A new article in Mother Jones profiling anti-gun Connecticut Senator Chris Murphy’s continuing crusade to push gun control once again misses the mark, suggesting that universal background checks is the goal of the gun prohibition lobby—and may somehow be the panacea everyone is looking for—when it may be nothing more than snake oil.
“Since the 2012 massacre at Sandy Hook Elementary School that forged Murphy into the Senate’s leading gun control advocate,” the article, bylined by Kara Voght says, “polls consistently find that a majority of Americans support background checks for every gun sale.”

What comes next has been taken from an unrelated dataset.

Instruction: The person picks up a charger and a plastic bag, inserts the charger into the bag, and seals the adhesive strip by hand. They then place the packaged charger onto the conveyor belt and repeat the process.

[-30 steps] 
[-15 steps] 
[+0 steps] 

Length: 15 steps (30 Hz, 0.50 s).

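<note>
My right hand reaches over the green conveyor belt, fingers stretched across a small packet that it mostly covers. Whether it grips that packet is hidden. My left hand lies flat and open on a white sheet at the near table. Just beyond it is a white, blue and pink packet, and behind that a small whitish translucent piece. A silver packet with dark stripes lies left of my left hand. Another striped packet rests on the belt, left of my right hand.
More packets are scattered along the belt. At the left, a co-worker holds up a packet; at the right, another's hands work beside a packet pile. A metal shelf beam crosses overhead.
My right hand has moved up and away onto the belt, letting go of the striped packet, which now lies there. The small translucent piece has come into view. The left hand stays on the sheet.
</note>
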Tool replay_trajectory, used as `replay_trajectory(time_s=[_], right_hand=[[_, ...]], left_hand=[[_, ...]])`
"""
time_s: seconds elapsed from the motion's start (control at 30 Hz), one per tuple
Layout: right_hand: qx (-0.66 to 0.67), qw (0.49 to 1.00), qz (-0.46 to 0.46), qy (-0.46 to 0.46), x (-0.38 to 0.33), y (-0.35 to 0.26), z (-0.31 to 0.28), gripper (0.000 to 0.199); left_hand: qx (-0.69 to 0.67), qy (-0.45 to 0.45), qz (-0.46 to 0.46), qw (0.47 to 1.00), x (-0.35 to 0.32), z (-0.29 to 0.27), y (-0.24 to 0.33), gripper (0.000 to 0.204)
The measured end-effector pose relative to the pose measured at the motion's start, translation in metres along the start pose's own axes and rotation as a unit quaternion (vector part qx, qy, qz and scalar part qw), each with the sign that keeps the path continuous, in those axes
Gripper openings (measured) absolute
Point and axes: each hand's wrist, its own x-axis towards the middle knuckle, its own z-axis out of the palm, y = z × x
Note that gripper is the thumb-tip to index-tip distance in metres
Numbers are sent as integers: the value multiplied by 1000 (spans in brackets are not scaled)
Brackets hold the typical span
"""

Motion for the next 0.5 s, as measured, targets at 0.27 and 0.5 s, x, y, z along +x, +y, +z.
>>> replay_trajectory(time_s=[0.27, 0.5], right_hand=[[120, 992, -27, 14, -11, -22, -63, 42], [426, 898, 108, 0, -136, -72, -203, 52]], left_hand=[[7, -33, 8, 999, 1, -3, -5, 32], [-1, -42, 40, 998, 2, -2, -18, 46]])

But a background check had nothing to do with Sandy Hook, and everybody knows it. The deranged killer in that case murdered his mother, who had legally purchased the firearms, and took those guns to the school.
Likewise, infamous “Isla Vista” killer Elliot Rodger passed three California background checks and endured three ten-day waiting periods purchasing three handguns prior to his stabbing-and-shooting murderous rampage.
What the article misses completely is the fact that all of the gun control laws already in place, plus laws against homicide and criminal assault, haven’t deterred any of the people responsible for the mayhem. Gun rights advocates have been repeating this bit of common sense for years, but for people like Sen. Murphy, it always seems to fall on deaf ears.
No better proof of that can be found than in Chicago, where earlier this week, eight people were murdered in a single day, making it the bloodiest day of the year so far, and the long, hot summer months when killing traditionally takes an uptick, is still on the horizon.
According to the Chicago Sun-Times, there have been “at least 297 homicides so far this year in Chicago.” The body count has been brutal over the past few years, and while some politicians blame the flow of guns from neighboring Indiana and other states, that doesn’t hold water when one compares the murder rates between Indiana and Illinois.
In 2019, the most recent year for which data is available, the FBI Uniform Crime Report shows Indiana reported 247 slayings. That same year in just Chicago, there were 492 slayings, almost exactly twice the number of murders. If gun laws in Indiana are so lax, why aren’t there more slayings in that state?
The problem isn’t firearms, but the people misusing them, gun rights activists argue.
If so-called “universal background checks” were really the solution, criminals would not be shooting up the urban landscape in cities such as Seattle, Portland, Baltimore, Philadelphia, Detroit, New Orleans and Los Angeles. So, whether the public supports such checks may really be of no consequence. The solution to violent crime is never found in a popularity contest.